As a friend puts it, Pete Williams once “wore Brooks Brothers clothes 15 years old and lived unpretentiously in a modest section of Westfield.” After his remarriage Williams bought a house in Washington’s showy Georgetown section. Recalls a former aide: “They had to scrape to pull the deal together.” An old New Jersey friend observes: “Pete never used to go to big cocktail parties, but she made him fancy. It was Jeanette who wanted Pete to run for Governor last year, so she could be First Lady. She never used to talk to us, you know. But now, ever since Pete got into trouble she talks to us.”

After Abscam broke, Jeanette Williams won some public attention in her own right—for having received more than $50,000 in fees from a company seeking a state casino license in New Jersey. According to one former aide, she complained when her husband was convicted that the trial judge was biased and that New Jersey’s then Governor, Brendan Byrne, was after her husband’s job.

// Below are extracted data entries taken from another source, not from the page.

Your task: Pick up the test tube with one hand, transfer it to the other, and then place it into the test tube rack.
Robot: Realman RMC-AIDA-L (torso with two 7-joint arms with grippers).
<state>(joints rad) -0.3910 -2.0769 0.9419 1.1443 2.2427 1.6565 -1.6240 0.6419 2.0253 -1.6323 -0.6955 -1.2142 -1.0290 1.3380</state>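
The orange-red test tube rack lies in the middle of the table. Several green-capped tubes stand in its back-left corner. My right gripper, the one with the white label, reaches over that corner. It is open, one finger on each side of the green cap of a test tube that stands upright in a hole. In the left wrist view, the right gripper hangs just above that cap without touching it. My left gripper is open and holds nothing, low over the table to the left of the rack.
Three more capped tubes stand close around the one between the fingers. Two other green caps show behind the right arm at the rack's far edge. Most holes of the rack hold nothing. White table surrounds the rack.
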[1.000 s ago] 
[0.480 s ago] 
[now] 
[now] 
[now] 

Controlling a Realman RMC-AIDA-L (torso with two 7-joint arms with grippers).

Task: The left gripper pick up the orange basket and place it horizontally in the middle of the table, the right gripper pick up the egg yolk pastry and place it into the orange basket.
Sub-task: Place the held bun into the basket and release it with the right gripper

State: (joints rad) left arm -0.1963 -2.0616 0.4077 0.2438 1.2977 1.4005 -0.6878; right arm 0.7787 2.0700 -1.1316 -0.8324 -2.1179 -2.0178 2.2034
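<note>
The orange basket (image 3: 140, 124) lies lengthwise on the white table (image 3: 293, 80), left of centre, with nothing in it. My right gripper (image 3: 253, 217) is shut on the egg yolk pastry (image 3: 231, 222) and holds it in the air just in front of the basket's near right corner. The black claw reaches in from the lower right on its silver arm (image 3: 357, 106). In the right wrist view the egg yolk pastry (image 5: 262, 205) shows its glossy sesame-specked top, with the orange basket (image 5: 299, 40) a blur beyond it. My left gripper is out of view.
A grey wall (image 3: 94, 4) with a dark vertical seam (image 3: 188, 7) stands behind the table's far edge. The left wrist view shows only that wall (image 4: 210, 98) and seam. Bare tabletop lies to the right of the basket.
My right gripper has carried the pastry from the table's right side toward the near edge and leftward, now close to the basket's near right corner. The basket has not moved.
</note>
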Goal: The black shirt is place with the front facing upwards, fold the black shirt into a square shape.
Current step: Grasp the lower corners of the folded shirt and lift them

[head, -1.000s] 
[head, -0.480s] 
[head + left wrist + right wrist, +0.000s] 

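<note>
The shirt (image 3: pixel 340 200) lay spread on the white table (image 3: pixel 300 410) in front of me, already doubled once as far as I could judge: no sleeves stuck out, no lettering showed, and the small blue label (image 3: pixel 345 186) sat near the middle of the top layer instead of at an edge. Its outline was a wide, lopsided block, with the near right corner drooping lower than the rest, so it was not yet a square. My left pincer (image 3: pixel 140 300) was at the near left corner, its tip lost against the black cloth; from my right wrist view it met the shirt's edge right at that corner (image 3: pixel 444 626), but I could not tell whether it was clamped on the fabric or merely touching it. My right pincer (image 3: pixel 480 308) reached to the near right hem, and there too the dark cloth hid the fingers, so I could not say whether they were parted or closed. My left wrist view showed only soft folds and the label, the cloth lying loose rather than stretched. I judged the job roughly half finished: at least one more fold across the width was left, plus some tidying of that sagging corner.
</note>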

Staff members wince at Jeanette’s strident remarks, even if they are motivated by loyalty. Williams’ former wife says bluntly: “Now he’s under somebody’s thumb. If he were alone it would be a lot better.” Whatever happens in the Senate, the case against Williams remains controversial. He has called Abscam “a railroad job,” and any number of Senators share his disgust with FBI tactics, especially with the bureau’s decision to use Mel Weinberg, a convicted swindler, to coach Williams in his dealings with the “sheik.” Still, says South Dakota Sen. Larry Pressler, who managed to resist Abscam’s bait: “I’m afraid I’ll have to vote for the expulsion of Pete Williams because the stuff on the tapes is pretty bad. It’s very painful.”

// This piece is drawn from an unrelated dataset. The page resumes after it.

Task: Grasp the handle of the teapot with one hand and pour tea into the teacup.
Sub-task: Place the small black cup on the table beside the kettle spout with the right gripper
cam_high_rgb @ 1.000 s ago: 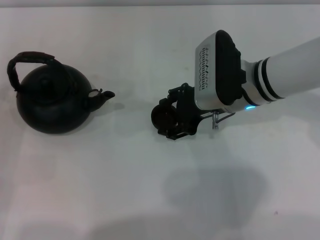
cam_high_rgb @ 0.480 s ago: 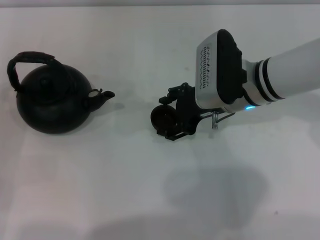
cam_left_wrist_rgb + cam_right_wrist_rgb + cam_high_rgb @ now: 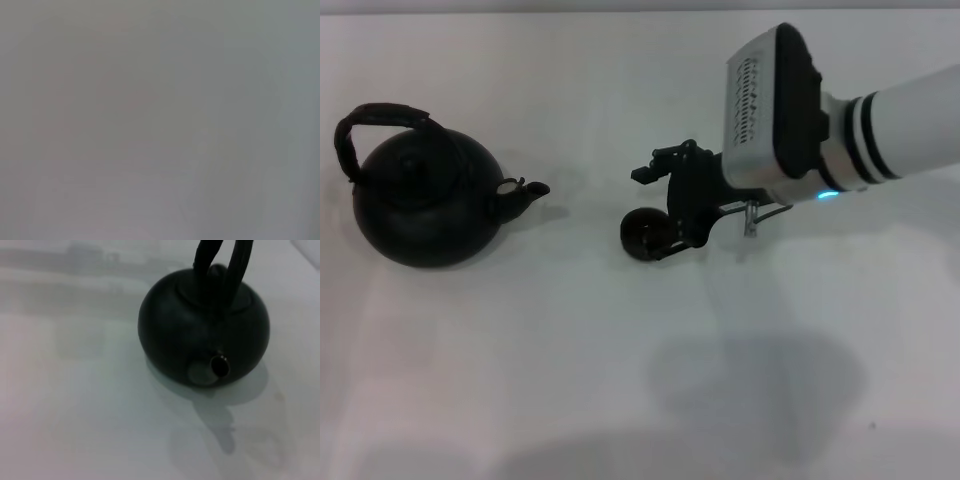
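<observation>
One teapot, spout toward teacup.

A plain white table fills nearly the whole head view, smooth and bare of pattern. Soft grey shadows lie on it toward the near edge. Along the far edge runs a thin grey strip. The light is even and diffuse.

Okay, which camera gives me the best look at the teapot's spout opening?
The right wrist view: it looks straight at the teapot, so the spout shows its open round mouth. The head view shows the whole pot side-on, with the spout pointing toward the teacup but its opening hidden. The left wrist view shows only blank grey.
</observation>
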Available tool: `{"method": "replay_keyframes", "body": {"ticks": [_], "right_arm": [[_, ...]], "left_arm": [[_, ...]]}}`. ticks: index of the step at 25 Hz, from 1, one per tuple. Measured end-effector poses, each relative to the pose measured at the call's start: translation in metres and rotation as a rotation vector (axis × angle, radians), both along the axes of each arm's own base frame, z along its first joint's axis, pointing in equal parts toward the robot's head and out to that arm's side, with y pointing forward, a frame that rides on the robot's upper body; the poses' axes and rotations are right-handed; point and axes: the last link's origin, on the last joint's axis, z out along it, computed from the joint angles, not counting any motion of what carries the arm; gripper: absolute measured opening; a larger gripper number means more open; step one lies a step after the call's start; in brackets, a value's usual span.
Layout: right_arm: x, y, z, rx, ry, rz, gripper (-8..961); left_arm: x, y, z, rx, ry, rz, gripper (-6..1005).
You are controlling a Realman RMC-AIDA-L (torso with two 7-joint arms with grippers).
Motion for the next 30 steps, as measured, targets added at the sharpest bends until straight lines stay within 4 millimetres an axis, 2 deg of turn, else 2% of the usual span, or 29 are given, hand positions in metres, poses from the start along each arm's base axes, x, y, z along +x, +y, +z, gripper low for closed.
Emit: {"method": "replay_keyframes", "body": {"ticks": [7,13,18,30], "right_arm": [[0.000,-0.005,0.018,-0.030,0.068,-0.025,847],[0.000,-0.009,0.032,-0.024,0.140,-0.021,848],[0.004,-0.010,0.033,-0.021,0.143,-0.036,849],[0.007,-0.010,0.033,-0.019,0.143,-0.032,850]], "left_arm": [[0.005,-0.002,-0.004,-0.016,-0.001,-0.036,713],[0.022,0.004,-0.025,-0.123,-0.007,-0.122,713],[0.033,0.007,-0.040,-0.213,0.003,-0.184,713],[0.037,0.010,-0.048,-0.245,-0.007,-0.198,714]]}}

It is possible the Senators will choose simply to censure Williams, but he has dangerously antagonized his own party by not resigning. Thomas Kean, the Republican Governor of New Jersey who succeeded Democrat Brendan Byrne last week, will certainly appoint a fellow Republican to fill Williams’ seat if he leaves. The Democrats do not welcome the prospect of their Senate minority dwindling. Moreover, as one Democratic aide puts it, “It would be political suicide to vote in favor of Williams at this point.”

“The members of the Senate are not famous for their backbone,” says Candy Campbell, “and I don’t know how many good friends there are among the Senators. It will be really interesting to see who’s on Williams’ side. But for him now it’s the party be damned. He’s fighting for his life.”